それが何なのかは、あまりにも漠然としていて分からない。

『僕はね、弥琴。君にならいっちゃんを託しても構わないと思ってる。分かっていると思うけど、いっちゃんは人に甘える方法を忘れている。僕が分かる限り、ご両親が亡くなってからずっとだ。だから正直、弥琴がいっちゃんの監視に就くって聞いた時は安心したよ。君は人との距離の取り方をよく知っている。何より、あの子と同じ痛みを知っている』

「…愛する者を、失う痛み…か?」

沈黙が、言葉よりも雄弁に肯定を伝える。司の言い分が理解出来ない訳ではない。だが同じように家族と死別した者など探そうと思えばいくらでもいるはずだし、距離の取り方を知っている者だっているはずだ。もしもそこに違いがあるとすれば、それは…

「随分と、高く評価されたものだ。どこぞの馬の骨に渡したくはないのは分かるが同年の、しかも子持ちの男やもめに大事な娘を差し出すのはどうかと思うぞ。少しぐらい迷え」

『やだなあ。迷うも何も、僕はいっちゃんが幸せならそれでいいんだ。多分その望みは弥琴じゃなければ叶わない。こう言っちゃなんだけど、もし和哉君に同じことを言われても、僕は頷けないと思う。彼は、いっちゃんの触れられたくない領域に踏み入ってない』

「その根拠は?」

すかさずそう返せば、何を今さらと言わんばかりに盛大な溜め息が返って来る。その反応の意味がいまいち理解出来ずに首を傾げていると、司は改まったように咳払いをして話始めた。

『あのねぇ弥琴、ああ見えていっちゃんは割と人見知りなんだ。自分から積極的に前に出る事はないし、精神的に弱ってるからってそう簡単に自分のパーソナルスペースへ他人を入れるような子じゃないんだよ。ファンの子達だって、それを知った上で接しているし、暗黙の了解だ。そのいっちゃんが、君に触れられる事だけは許している。抱かれる事を望んだ。それがすべての答えさ』

その言葉に、目を見開く。チラリと隣を見れば、重ねた手は相変わらず握り締められている。その瞬間、弥琴の脳裏をいくつもの光景がフラッシュバックした。裕に迫られた時、一之瀬や巫弦城に出会った時、片倉達と初対面したときもそうだ。決して自ら前に出る事はなく、むしろ警戒の色が見え隠れしていた。片倉の部下である大隅真由奈に誘われ女子会のようなものに行くこともあるらしいが…

「…そう言う、事か…ありがとう、弥刑。お前に連絡してよかった」

『お互いさま。みんないっちゃんの事を心配してたから、安心したよ。…斎の事、頼むよ』

「肝に銘じておく」

通信を切り、端末を再びキャビネットへと戻す。ゆっくりと気持ちを落ち着けた頃、ドアの向こうで何やら物音が聞こえて来た。
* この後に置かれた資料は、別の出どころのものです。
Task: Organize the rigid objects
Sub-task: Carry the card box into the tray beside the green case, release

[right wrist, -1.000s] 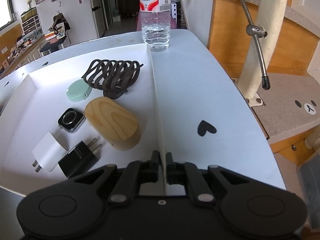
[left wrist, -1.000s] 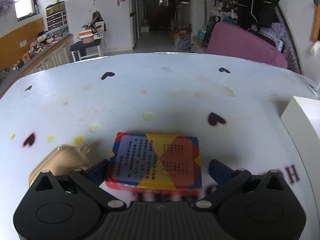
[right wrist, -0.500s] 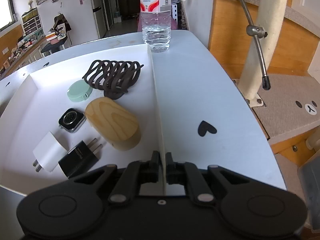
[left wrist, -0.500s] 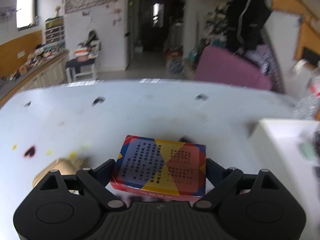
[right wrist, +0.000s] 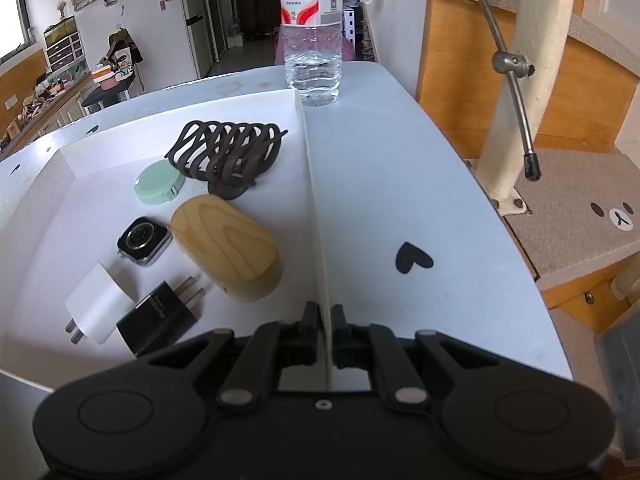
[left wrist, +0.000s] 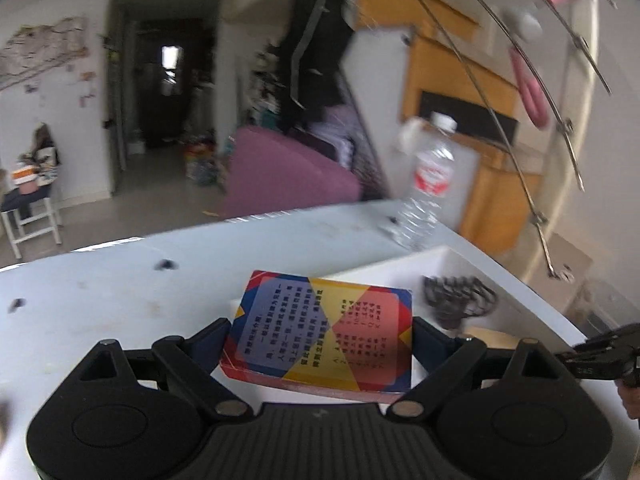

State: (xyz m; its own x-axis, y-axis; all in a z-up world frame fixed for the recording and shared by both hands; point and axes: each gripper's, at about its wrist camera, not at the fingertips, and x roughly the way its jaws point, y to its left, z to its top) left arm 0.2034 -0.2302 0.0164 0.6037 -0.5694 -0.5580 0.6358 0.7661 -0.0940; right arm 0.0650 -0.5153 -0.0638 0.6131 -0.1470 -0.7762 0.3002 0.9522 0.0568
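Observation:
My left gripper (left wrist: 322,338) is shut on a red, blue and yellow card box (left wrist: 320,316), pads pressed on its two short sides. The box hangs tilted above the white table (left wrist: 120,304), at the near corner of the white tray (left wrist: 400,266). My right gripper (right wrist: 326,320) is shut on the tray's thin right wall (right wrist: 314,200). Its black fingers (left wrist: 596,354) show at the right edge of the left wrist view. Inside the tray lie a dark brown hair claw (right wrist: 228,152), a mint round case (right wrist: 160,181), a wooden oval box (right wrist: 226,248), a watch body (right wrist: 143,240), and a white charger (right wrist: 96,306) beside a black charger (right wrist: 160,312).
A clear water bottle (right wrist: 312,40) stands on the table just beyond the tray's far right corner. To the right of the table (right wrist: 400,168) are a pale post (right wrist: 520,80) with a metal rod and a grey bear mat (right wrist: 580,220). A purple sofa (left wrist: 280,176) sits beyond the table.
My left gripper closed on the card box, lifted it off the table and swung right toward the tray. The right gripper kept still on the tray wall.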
握り締めていた手をそっと離してドアを開ければ、颯斗がキョトンとした顔でカウンターキッチンからこちらを見ている。

「颯斗…戻ってたのか」

「話し終わった?なんだか、入っちゃいけないような気がして…あ、貰ってきたもの、テーブルの上にあるよ。コーヒー飲む?」

インスタントのそれを掲げながらへらりと笑う息子に、思わず感嘆のため息が出る。我ながら出来た息子だとひっそり称賛をかねて頭を撫でれば、颯斗は照れくさそうに年相応に笑顔を浮かべた。

「お姉ちゃん、まだ起きない?」

「ぐっすり寝てるよ。一度は体を奪われたようなもんもだからね。休める時に休ませておいた方がいい」

――斎が本格的に目を覚ましたのは、それから一時間ほど後の事。